(Supplied information)

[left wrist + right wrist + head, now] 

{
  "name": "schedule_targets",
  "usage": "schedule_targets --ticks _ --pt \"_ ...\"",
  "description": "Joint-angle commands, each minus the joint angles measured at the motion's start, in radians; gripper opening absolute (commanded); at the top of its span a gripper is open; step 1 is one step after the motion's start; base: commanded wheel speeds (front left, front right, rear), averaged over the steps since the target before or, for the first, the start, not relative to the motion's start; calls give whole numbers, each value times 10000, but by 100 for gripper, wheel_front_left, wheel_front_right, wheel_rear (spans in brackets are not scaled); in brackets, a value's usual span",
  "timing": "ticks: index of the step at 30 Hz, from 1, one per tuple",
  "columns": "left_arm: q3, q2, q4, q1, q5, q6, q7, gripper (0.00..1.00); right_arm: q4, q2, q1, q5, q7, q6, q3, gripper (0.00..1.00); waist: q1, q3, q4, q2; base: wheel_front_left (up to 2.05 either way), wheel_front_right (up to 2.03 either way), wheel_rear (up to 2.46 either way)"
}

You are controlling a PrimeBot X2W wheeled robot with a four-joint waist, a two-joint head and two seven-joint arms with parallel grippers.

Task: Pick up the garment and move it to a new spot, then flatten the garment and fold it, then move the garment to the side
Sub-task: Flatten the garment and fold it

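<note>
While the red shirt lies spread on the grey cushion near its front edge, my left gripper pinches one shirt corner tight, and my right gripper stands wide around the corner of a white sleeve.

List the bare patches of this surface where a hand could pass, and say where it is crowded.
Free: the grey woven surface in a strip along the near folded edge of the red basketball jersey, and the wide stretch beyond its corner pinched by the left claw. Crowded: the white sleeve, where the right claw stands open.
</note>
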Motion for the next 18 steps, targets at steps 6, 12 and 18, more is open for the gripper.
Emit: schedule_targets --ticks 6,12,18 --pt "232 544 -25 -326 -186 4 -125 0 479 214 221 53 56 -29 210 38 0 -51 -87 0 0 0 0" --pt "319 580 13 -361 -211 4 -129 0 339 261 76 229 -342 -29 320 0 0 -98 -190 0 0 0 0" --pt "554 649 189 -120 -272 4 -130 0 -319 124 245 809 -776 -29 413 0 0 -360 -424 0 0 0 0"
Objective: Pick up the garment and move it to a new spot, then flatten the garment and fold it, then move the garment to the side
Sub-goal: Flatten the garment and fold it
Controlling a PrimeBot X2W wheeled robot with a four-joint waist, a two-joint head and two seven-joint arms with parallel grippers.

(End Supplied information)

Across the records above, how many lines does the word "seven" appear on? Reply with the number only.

__Result of the task__: 2